Overheating Irish economy would need urgent remedial action

After four years of buoyant growth it is important to consider whether the economy is expanding beyond its potential

The experience of the last decade has taught us that in economic policy it is better to play safe rather than to be sorry

The experience of the last decade has taught us that in economic policy it is better to play safe rather than to be sorry

 

Nobody who has followed the political discourse of the last month could miss the fact that an economic recovery is well under way even if there is disagreement on how evenly spread the benefits are.

With growth in GNP likely to average over 5 per cent a year over the four years 2013-2016, this performance is, by European standards, rather spectacular.

However, anybody living in Ireland knows that there are some significant problems with the unbalanced nature of the economic rebound.

In particular, the rising population, assisted by the turnaround in emigration, means that the housing market is facing exceptional pressures.

More generally, for economic and social reasons, it is urgent that investment in the economy is rapidly increased.

If investment accelerates it will provide a further major stimulus to the Irish economy, and unless there is an EU slowdown this could see a continuation of our high growth into 2017 and 2018.

After four years of buoyant growth it is important to consider whether the economy is expanding beyond its potential and at risk of overheating.

The standard EU measure would suggest that output in the Irish economy is above its sustainable level. However, many economists, myself included, believe that this EU test is a far from satisfactory or an accurate measure of likely overheating.

My own assessment is that our current level of output is sustainable, and matches the potential output of the economy this year.

However, if high growth persists we are likely to see output expand beyond what is sustainable and run the risk of another bubble economy, like that which preceded the 2008 collapse.

If the consumption boom now getting under way is supplemented by an investment boom, quite quickly we will run out of domestic savings. To finance investment (including new housing) we will then need to borrow from abroad, giving rise to a growing current account deficit for Ireland.

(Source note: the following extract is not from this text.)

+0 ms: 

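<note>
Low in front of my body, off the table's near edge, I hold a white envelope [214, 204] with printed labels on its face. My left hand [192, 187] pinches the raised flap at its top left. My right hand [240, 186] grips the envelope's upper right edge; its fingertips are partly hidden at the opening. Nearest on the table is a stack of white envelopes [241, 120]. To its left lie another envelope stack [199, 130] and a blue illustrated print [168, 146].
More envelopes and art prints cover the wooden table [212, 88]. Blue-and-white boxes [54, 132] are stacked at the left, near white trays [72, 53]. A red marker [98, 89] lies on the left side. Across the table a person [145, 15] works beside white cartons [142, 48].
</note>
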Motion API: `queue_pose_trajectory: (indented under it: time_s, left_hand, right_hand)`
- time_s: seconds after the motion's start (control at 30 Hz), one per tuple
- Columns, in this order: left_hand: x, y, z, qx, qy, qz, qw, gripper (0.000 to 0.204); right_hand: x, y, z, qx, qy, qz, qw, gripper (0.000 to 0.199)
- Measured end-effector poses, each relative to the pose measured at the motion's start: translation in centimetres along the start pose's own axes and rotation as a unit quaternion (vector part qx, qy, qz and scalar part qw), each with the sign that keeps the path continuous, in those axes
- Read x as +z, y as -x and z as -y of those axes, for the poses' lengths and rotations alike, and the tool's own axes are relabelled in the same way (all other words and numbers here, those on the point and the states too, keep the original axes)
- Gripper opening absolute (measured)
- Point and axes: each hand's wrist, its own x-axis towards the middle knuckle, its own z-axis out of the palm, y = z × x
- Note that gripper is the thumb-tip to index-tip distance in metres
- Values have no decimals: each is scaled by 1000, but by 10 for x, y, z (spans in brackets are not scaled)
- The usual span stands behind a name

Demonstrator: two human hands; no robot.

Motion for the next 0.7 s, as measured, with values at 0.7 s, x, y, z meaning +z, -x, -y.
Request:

If this scenario develops the new government will need to stave off the risk of another boom-and-bust cycle by easing the pressure through running a budget surplus. This might not be required to meet EU rules or reduce our debt but rather to forestall the risk of another unsustainable bubble. The need for such fiscal tightening could arise next year but more likely in 2018.

Raising taxes

Tighter fiscal policy could be achieved either through raising taxes or cutting spending. The objective would be to bring savings into balance with investment and free up resources for that investment, while holding back on a major growth in consumption.

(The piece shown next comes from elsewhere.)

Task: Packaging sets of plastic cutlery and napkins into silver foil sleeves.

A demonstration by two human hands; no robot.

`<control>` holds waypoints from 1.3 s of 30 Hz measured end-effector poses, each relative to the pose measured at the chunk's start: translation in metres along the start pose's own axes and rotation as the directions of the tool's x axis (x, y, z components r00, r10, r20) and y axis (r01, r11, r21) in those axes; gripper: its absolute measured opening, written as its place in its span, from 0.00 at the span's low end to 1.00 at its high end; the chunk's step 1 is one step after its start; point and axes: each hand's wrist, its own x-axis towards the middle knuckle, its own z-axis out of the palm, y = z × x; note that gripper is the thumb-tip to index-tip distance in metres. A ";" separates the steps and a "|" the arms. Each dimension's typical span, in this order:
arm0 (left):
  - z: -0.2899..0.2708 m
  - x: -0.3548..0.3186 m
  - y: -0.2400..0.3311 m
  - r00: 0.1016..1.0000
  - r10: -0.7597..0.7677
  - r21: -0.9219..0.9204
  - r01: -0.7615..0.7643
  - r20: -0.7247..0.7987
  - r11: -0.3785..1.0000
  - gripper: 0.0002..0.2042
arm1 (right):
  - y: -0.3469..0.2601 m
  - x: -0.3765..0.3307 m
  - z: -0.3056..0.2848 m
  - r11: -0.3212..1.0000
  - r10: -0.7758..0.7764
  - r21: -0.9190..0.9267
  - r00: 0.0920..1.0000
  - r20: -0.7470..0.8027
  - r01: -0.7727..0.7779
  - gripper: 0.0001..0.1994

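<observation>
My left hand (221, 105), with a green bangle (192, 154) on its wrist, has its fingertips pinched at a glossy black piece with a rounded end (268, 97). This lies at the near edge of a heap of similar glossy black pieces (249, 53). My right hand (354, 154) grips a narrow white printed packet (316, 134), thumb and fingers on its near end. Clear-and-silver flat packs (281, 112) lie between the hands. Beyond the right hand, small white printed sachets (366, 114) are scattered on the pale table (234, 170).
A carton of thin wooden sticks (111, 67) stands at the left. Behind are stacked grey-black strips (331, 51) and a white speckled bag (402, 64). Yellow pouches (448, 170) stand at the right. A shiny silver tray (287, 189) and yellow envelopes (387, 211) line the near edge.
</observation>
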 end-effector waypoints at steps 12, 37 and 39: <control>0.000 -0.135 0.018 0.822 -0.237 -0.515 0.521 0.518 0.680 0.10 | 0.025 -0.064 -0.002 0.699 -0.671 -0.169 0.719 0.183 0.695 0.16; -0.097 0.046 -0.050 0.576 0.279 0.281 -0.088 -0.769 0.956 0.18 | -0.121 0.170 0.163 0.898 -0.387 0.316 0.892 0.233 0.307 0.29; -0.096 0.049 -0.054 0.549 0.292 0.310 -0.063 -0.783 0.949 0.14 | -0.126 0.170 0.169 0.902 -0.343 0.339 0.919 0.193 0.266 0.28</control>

However, public spending is low by the standards of developed economies, and there are growing demographic pressures in education, health and pensions.

That points to tax increases as a preferable way to relieve pressures if the economy is not to overheat. From an economic and environmental perspective, any additional taxes are best raised on consumption, carbon or property.

If a fiscal tightening is needed in 2017 or 2018, this would run directly counter to the expectations built into every political party manifesto. All of them have assumed that the so-called fiscal space could be used to fund better public services or lower taxes.

However, the fiscal rules as written don’t adequately reflect the importance of governments undertaking counter-cyclical measures to stabilise the macro-economy.

If successful fiscal tightening can stabilise the economy there may be some scope for fiscal relaxation towards the latter end of the next government’s term of office, which would allow some of their manifesto commitments to be delivered.

In formulating the programme for the next government the parties involved would be wise not to overcommit to delivering on items in their election manifestos.

All the parties de facto accepted that changed circumstances could require changes in policy. However, they were probably thinking of what might happen if the economy underperformed. But if the economy starts to overheat that would also require urgent remedial action to avoid another crash.

The experience of the last decade has taught us that in economic policy it is better to play safe rather than to be sorry.

If there is a choice between delivering on manifesto commitments to the letter, at the risk of generating another crash, or being charged with broken promises, it is preferable to go slower on delivery. Those negotiating the next programme for government should be prudent in the scale and timing of any new commitments.